Ao início da manhã de hoje, através da agência oficial norte-coreana KCNA, a Coreia do Norte qualificou de “provocatórias” as declarações de Tóquio sobre a sua intenção de intercetar mísseis lançados por Pyongyang e que poderiam atingir o território nipónico. O regime norte-coreano advertiu que um tal gesto arriscaria lançar o Japão “nas chamas nucleares”.

“O Japão está ainda na mira do nosso exército revolucionário e se o Japão fizer o menor gesto, a centelha da guerra tocará primeiramente o Japão”, assegurou a KCNA num editorial.

Na possibilidade de um ou mais mísseis de médio alcance atingir o território japonês nas próximas horas ou dias, o Governo japonês deu autorização formal às forças de autodefesa (nome oficial do exército japonês) de destruir todos os mísseis norte-coreanos que ameaçariam o território nipónico.

Para este fim, mísseis Patriot foram instalados no centro de Tóquio e ao redor da capital, destroyers equipados com o sistema de radar Aegis e meios de interceção implantados no Mar do Japão.

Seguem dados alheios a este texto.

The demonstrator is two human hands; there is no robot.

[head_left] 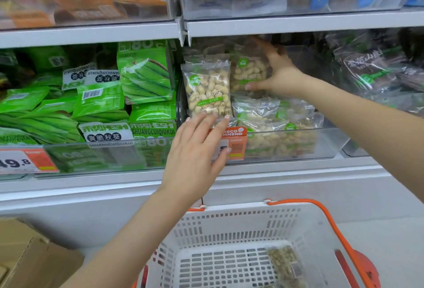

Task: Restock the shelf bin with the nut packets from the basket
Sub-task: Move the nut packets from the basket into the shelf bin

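Note:
A clear shelf bin (321, 140) on the middle shelf holds several clear packets of nuts. One nut packet (207, 88) stands upright at the bin's left front. My left hand (195, 157) reaches up with straight fingers, and its fingertips touch the bottom edge of that packet. My right hand (278, 73) grips a second nut packet (246, 74) standing further back, thumb under it and fingers over its top. Below, the white basket (229, 223) with orange handles holds one flat packet (286, 267) at its right side.
Green okra snack bags (98, 99) fill the neighbouring bin on the left, dark packets (371, 69) the one on the right. An orange price tag (232, 143) hangs on the bin's front. A cardboard box (29, 258) lies at the lower left. The upper shelf edge (298, 25) overhangs the bin.

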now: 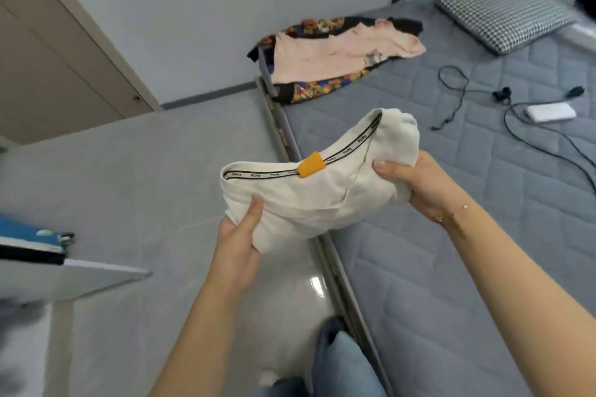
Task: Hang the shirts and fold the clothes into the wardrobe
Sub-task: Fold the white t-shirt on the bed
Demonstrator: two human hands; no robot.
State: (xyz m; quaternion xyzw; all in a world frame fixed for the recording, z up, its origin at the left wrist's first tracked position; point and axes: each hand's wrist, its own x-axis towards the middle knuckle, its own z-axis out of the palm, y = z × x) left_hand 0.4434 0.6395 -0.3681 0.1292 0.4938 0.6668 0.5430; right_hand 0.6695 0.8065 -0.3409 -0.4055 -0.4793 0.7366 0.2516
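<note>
A folded cream-white shirt (309, 196) with a black-taped collar and an orange tag hangs in the air over the bed's edge. My left hand (240, 237) grips its lower left end, thumb on top. My right hand (416, 184) holds the bunched right end, fingers curled round the cloth. On the far end of the bed lies a pile of clothes (338, 55): a pale pink garment on top of a dark patterned one.
A grey quilted mattress (451, 235) fills the right, with a checked pillow (503, 14), black cables (458, 97) and a white power bank (551, 112). A metal bed frame (290, 138) borders grey floor tiles. A door (58, 51) stands far left; blue and white items (32, 245) at left edge.
</note>
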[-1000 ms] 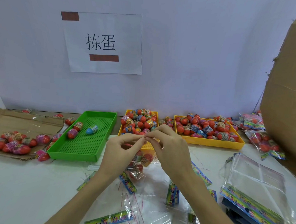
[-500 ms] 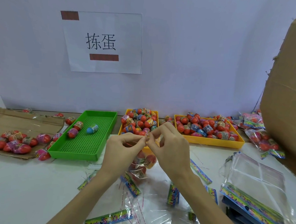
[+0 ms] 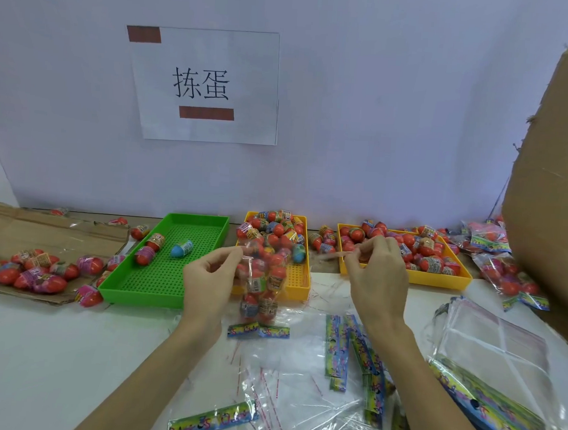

Os japoneses decidiram ainda implementar de modo permanente “assim que possível, (ainda) em abril”, os mísseis Patriot nas suas duas bases militares na ilha meridional de Okinawa.

O Japão tinha planeado concretizar esta medida até 2015, mas decidiu “avançar o projeto, que protegerá a vida e os bens das pessoas contra os mísseis balísticos”, sublinhou o ministro da Defesa, Itsunori Onodera, numa conferência de imprensa.